INSTRUCTIONS TO FOLLOW: Bring together every line in the data that includes "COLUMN".

MATERIAL FOR THIS EXERCISE:

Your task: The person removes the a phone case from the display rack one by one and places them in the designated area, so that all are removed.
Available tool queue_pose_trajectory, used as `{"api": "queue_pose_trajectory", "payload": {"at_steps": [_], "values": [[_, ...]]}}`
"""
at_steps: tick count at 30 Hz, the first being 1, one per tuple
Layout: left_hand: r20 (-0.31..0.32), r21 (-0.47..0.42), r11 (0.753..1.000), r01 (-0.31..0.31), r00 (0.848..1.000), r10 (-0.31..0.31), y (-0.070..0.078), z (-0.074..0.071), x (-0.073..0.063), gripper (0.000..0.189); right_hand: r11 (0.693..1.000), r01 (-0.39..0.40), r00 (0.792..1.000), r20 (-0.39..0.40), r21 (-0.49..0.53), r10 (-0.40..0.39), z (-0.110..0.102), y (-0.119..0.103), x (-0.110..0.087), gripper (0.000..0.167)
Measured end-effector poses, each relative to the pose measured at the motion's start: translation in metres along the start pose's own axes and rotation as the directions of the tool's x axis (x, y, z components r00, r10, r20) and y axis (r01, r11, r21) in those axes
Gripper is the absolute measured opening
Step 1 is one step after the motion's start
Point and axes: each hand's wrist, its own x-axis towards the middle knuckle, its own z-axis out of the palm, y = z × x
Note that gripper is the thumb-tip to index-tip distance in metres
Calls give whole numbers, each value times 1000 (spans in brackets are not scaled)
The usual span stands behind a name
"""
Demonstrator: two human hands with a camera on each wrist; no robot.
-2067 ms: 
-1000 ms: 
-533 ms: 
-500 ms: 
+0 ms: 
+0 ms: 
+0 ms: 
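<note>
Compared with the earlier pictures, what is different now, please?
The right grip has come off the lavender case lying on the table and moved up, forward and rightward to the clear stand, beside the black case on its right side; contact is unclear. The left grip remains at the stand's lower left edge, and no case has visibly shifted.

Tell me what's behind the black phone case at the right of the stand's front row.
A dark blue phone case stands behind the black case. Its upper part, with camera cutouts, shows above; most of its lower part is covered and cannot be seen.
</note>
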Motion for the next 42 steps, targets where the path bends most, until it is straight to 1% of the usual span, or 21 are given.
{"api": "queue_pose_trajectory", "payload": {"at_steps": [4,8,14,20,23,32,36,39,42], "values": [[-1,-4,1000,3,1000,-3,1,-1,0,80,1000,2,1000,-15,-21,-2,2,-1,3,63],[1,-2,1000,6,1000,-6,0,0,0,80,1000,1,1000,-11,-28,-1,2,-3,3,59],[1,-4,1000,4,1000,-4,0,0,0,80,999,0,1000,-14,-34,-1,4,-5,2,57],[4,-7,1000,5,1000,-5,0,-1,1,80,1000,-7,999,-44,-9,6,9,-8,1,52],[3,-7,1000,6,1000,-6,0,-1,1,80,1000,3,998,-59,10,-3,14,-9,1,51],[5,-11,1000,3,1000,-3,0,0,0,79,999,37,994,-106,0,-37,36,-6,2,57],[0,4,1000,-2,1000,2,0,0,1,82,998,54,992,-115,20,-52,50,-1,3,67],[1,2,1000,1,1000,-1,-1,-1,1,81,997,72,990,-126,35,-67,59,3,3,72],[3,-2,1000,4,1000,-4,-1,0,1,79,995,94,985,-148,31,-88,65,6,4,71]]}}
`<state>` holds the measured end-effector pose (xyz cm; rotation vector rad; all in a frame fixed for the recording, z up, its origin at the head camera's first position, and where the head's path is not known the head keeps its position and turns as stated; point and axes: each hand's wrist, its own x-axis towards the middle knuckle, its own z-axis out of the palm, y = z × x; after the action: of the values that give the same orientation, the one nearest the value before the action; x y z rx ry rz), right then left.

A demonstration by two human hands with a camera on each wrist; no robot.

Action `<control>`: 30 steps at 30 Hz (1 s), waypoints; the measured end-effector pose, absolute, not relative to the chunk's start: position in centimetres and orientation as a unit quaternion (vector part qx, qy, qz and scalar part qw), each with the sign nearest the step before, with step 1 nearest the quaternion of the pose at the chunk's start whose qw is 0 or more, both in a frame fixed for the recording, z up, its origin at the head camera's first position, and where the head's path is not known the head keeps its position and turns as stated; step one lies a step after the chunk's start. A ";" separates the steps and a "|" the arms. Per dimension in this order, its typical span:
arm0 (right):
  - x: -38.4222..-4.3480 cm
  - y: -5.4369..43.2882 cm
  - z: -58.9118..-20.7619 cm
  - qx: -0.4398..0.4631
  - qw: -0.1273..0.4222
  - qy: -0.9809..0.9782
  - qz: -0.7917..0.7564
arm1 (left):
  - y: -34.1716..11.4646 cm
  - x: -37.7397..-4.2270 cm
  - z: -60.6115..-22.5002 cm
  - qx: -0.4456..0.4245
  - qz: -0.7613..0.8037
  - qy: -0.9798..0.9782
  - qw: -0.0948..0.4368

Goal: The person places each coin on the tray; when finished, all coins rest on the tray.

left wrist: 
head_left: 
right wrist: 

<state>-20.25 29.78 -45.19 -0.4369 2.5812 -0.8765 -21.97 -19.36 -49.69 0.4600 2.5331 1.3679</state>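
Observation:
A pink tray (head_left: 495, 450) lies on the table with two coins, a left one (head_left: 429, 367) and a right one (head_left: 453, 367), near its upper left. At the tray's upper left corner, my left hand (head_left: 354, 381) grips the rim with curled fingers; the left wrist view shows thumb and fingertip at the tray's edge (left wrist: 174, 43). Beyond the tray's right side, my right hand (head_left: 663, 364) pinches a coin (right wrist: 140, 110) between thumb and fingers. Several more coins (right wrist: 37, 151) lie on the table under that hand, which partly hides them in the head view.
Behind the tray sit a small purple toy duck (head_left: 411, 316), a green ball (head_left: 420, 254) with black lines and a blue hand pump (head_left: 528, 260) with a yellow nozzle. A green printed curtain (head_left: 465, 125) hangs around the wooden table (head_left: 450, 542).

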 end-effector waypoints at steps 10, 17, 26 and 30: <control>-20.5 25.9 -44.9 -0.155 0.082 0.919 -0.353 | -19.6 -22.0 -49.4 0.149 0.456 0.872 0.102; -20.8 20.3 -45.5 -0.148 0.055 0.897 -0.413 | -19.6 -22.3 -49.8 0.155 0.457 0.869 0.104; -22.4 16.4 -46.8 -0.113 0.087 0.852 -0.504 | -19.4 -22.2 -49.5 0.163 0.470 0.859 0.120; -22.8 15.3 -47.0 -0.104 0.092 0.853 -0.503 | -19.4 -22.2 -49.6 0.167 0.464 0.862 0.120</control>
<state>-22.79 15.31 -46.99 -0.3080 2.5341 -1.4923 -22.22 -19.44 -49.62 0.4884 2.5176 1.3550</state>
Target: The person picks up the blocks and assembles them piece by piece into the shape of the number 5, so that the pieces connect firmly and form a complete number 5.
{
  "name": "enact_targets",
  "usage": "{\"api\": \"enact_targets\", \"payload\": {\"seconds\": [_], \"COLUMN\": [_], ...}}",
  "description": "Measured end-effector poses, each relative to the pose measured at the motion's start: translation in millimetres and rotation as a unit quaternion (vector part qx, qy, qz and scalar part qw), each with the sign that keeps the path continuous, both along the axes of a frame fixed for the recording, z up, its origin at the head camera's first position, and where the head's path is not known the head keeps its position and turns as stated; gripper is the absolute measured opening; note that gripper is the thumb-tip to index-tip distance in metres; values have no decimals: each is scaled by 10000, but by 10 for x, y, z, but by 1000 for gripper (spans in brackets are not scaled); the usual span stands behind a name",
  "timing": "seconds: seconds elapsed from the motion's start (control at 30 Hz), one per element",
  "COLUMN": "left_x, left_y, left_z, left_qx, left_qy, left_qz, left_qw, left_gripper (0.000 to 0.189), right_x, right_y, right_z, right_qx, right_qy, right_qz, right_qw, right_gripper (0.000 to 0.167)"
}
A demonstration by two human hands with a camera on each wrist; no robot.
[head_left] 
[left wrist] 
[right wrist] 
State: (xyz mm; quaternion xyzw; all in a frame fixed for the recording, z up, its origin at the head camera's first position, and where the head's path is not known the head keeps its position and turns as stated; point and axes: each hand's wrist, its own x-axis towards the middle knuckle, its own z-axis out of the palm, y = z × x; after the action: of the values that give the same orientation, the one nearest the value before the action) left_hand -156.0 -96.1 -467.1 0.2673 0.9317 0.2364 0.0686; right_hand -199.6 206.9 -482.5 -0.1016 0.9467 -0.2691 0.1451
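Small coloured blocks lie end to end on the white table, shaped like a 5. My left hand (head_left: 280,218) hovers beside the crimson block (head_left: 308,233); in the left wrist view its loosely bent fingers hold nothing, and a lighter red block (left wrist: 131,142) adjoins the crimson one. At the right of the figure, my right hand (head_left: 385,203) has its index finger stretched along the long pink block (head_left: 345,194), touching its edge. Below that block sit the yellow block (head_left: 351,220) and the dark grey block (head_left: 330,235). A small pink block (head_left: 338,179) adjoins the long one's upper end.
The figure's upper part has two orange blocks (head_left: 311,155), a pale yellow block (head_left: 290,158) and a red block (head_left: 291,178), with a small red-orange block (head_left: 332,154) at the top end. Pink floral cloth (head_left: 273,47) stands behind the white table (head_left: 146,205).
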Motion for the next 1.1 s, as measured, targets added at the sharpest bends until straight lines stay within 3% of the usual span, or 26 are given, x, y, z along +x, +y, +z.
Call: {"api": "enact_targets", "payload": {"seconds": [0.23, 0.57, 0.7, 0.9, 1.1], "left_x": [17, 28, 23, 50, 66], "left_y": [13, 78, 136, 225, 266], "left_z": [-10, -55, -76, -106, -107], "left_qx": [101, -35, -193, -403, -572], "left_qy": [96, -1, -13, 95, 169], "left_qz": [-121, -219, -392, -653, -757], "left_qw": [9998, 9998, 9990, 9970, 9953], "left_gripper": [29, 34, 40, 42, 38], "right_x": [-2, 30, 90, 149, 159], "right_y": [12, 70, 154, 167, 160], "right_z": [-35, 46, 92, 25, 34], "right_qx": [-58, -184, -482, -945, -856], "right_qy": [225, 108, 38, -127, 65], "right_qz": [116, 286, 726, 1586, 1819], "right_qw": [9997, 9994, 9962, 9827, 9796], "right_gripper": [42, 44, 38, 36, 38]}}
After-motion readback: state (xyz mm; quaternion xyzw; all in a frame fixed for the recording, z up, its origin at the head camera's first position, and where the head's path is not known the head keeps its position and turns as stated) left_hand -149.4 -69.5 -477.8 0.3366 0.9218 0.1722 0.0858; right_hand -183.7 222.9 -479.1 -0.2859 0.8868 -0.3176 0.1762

RESULT OF THIS TASK:
  "usage": "{\"api\": \"enact_targets\", \"payload\": {\"seconds\": [_], \"COLUMN\": [_], ...}}",
  "COLUMN": "left_x, left_y, left_z, left_qx, left_qy, left_qz, left_qw, left_gripper (0.000 to 0.189), right_x, right_y, right_z, right_qx, right_qy, right_qz, right_qw, right_gripper (0.000 to 0.167)"

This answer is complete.